◆ **WHAT TO PRODUCE**:
Select, from the data, each line where "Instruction" occurs.
[[ EXTRACTED INFORMATION open ]]
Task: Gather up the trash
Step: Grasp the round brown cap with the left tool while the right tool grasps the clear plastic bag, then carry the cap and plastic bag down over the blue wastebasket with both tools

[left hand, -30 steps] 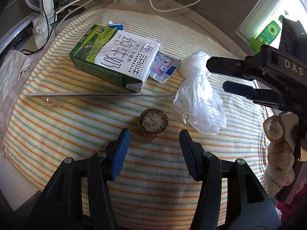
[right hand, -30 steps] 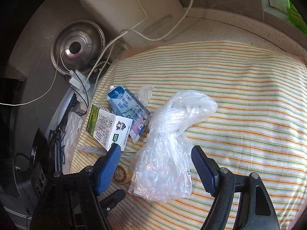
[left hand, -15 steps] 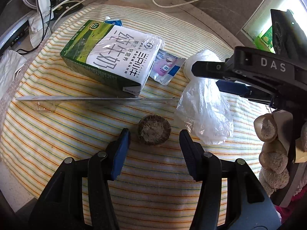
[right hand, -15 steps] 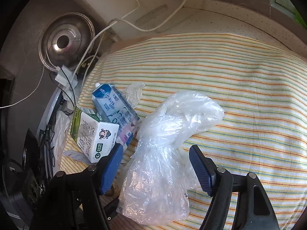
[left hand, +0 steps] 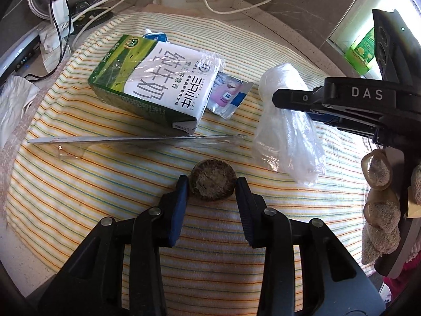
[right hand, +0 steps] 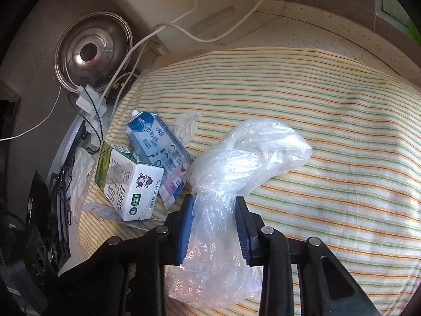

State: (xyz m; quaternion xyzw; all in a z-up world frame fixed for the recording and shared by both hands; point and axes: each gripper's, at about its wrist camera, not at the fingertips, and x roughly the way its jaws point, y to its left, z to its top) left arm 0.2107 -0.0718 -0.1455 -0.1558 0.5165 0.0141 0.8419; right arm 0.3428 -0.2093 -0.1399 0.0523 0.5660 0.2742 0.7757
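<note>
left gripper point(left hand: 211, 193): jaws closing, blue pads against both sides of the round brown puck point(left hand: 212, 183), which sits on the striped cloth point(left hand: 92, 184); puck not yet lifted.
right gripper point(right hand: 214, 221): jaws closing on the clear plastic bag point(right hand: 244, 158), pads pinching its crumpled neck; bag lies on the cloth.
beyond the grippers: green-and-white milk carton point(left hand: 155, 89), blue pouch point(right hand: 158, 144) half under it, a small clear wrapper point(right hand: 185, 125) behind, and a long flat strip point(left hand: 131, 139) in front of the carton; all untouched.
progress: judged early. two pieces are being seized, nothing shows as collected, no bin is in view, and at least four pieces remain.
change from the earlier frames: both pairs of jaws stood wide, the puck lay loose ahead of the left pads, and the bag sat unpinched between the right ones; carton and pouch lie as they did.
</note>
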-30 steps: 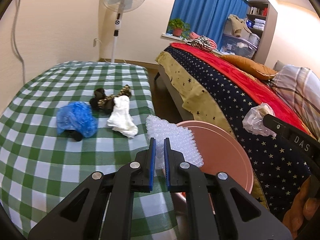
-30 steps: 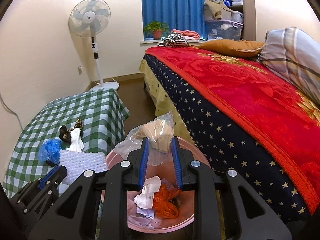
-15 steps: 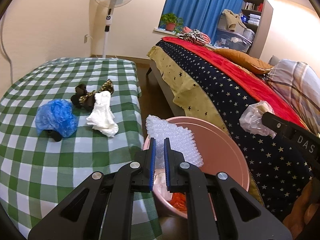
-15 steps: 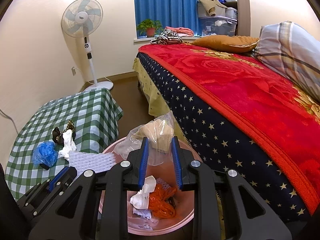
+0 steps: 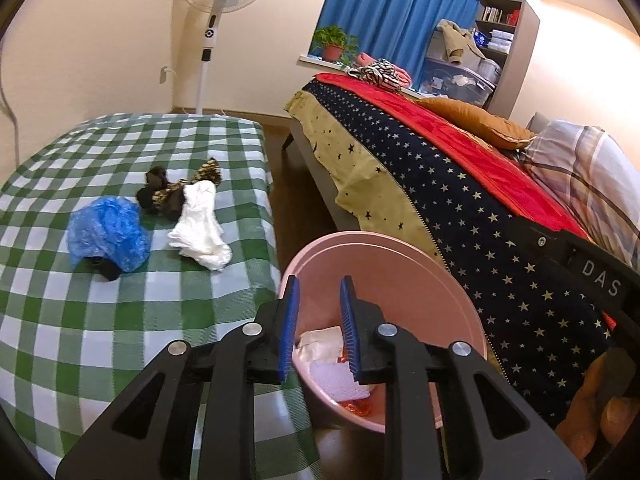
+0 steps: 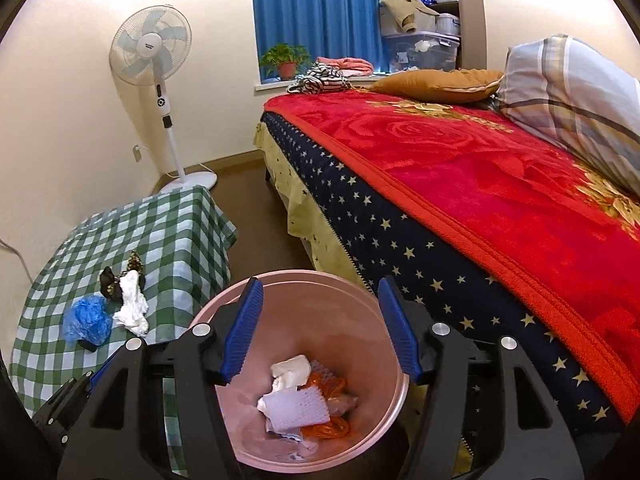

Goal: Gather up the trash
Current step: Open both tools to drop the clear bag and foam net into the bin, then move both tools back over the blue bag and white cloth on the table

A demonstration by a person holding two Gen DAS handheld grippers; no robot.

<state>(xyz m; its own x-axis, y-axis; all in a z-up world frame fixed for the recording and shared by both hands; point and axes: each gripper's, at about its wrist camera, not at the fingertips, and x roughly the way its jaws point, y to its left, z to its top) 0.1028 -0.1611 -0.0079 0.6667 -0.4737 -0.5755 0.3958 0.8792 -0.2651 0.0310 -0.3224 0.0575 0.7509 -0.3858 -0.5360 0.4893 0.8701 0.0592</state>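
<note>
Partway through. The pink bucket [image 6: 384, 412] on the floor between table and bed already holds several bits of trash: a sheet of white bubble wrap [image 6: 298, 408], crumpled white paper [image 6: 290, 370], an orange net or bag [image 6: 328, 388], and what looks like a clear plastic bag under them.

Left to collect, on the green checked table [image 5: 120, 340]: a blue plastic cover [image 5: 106, 232], a white crumpled tissue or cloth [image 5: 200, 224], and a dark, spotted wrapper [image 5: 168, 194] just behind it. The three lie close together, the white piece touching the dark one.

Left tongs [image 5: 318, 328]: narrow gap, nothing between them, over the near rim of the bucket. Right tongs [image 6: 320, 328]: wide apart, empty, above the bucket's mouth.

Against the earlier frames: the left tongs were clamped on the bubble wrap and the right on a clear bag with something tan inside. Both pairs have just been opening, and both items are now down in the bucket. Table items unmoved.
</note>
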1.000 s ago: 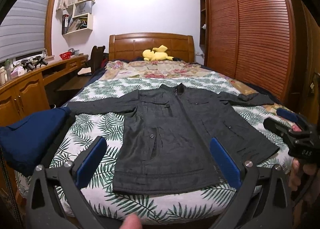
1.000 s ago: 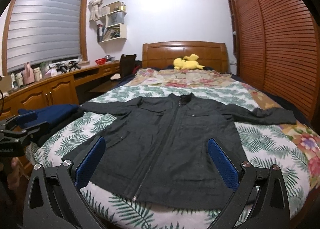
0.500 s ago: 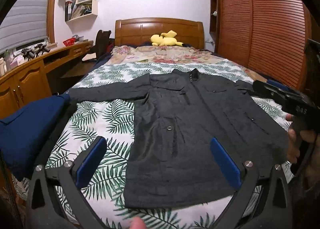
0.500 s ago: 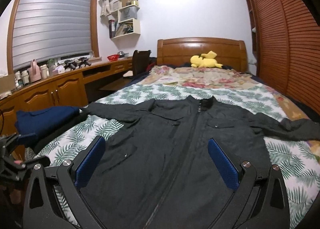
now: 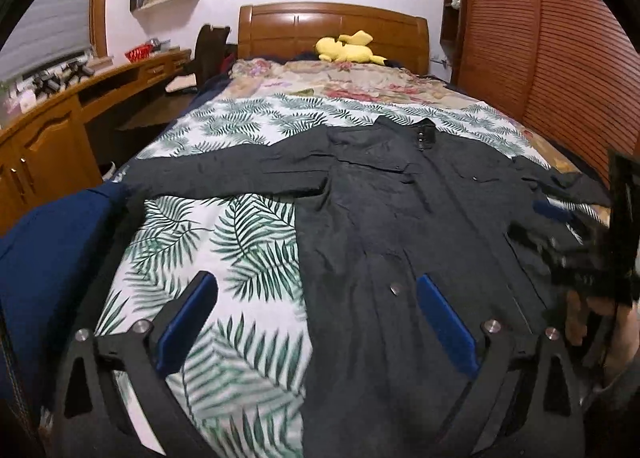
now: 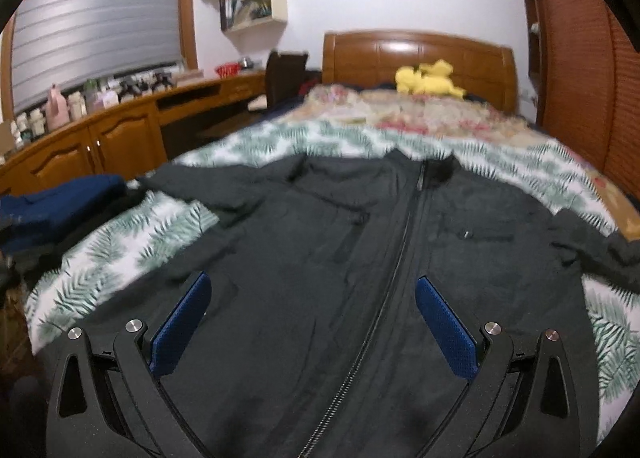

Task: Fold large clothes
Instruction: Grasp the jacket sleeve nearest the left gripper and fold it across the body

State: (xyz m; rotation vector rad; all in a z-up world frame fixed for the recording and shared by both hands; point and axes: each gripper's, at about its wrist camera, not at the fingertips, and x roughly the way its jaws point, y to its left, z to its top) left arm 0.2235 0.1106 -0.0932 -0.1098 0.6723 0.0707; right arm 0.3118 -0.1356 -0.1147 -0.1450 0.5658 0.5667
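Note:
A dark grey zip jacket (image 5: 400, 225) lies flat, front up, on the leaf-print bedspread (image 5: 224, 242), sleeves spread to both sides. It fills the right wrist view (image 6: 360, 258). My left gripper (image 5: 316, 294) is open and empty, hovering over the jacket's left hem edge. My right gripper (image 6: 312, 294) is open and empty, just above the jacket's lower front by the zip. The right gripper also shows in the left wrist view (image 5: 560, 234), blurred, over the jacket's right side.
A folded navy garment (image 5: 52, 266) lies at the bed's left edge. A yellow plush toy (image 5: 348, 49) sits by the wooden headboard (image 5: 332, 29). A wooden desk with cabinets (image 6: 100, 141) runs along the left; slatted wardrobe doors (image 5: 560, 41) stand right.
Both grippers have moved forward and lower over the bed, closer to the jacket. The right gripper has shifted further in over the jacket's right side. Both remain open.

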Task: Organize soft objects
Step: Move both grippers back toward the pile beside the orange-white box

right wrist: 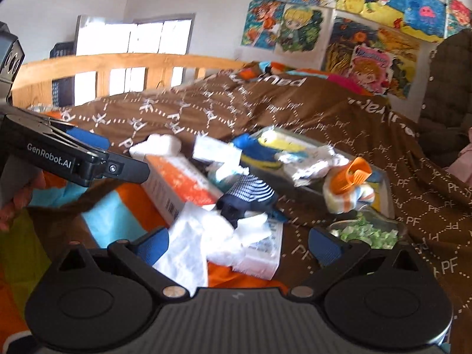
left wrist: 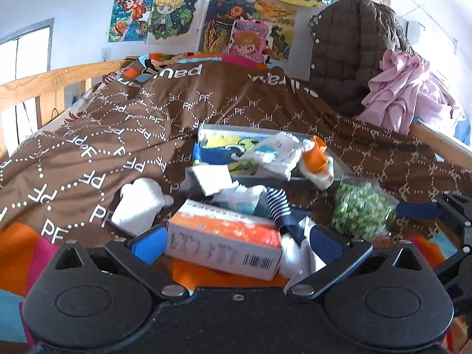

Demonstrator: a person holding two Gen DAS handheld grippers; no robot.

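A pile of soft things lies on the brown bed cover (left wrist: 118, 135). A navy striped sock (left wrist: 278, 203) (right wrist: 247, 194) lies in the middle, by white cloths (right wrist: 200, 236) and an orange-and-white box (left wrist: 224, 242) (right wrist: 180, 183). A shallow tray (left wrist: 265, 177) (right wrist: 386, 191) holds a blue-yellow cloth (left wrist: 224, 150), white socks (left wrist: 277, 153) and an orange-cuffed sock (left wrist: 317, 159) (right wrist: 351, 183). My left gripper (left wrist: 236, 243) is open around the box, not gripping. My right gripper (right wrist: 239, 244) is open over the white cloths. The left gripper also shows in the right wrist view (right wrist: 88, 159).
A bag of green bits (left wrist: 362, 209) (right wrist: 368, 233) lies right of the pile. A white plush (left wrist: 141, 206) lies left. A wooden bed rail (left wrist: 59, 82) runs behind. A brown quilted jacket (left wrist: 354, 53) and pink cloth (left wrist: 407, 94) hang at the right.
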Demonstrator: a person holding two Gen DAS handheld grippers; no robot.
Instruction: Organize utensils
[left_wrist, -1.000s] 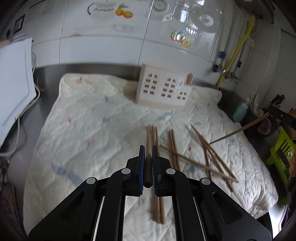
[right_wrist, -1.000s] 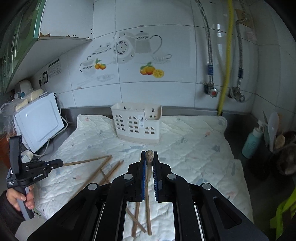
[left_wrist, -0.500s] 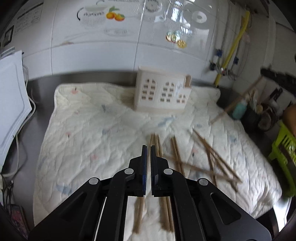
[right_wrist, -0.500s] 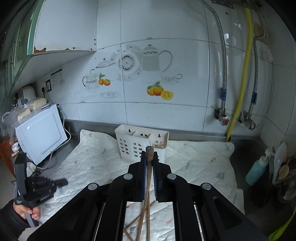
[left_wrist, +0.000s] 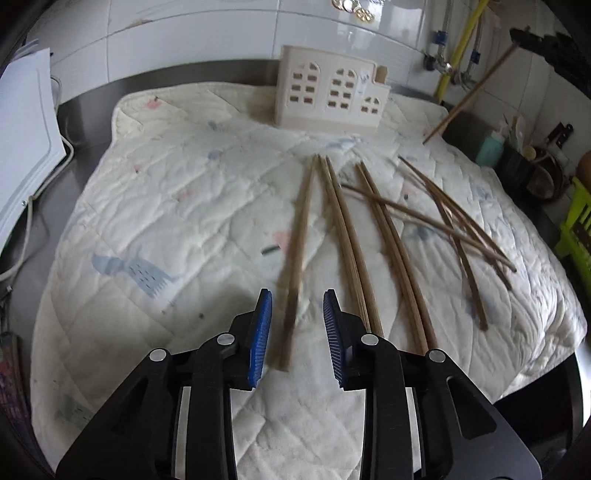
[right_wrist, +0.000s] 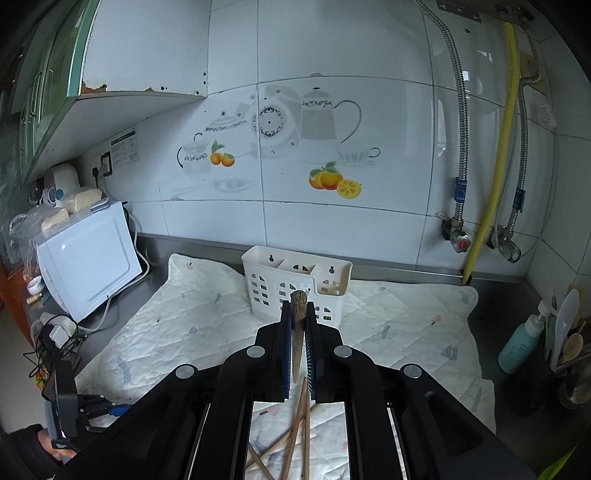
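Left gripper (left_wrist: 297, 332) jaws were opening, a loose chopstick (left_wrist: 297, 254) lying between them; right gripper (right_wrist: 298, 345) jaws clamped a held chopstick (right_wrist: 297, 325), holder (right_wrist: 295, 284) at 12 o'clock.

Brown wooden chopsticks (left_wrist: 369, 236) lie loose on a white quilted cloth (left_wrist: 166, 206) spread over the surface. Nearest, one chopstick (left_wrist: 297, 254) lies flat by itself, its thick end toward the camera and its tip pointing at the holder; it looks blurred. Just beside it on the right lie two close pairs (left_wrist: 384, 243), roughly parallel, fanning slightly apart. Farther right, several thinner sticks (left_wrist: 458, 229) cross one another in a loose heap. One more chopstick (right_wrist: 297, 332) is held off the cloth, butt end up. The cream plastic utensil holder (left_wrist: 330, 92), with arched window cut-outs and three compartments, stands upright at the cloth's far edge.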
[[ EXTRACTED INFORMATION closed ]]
◆ **EXERCISE ANSWER**:
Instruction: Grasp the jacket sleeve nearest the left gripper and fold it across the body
Instruction: Organize utensils

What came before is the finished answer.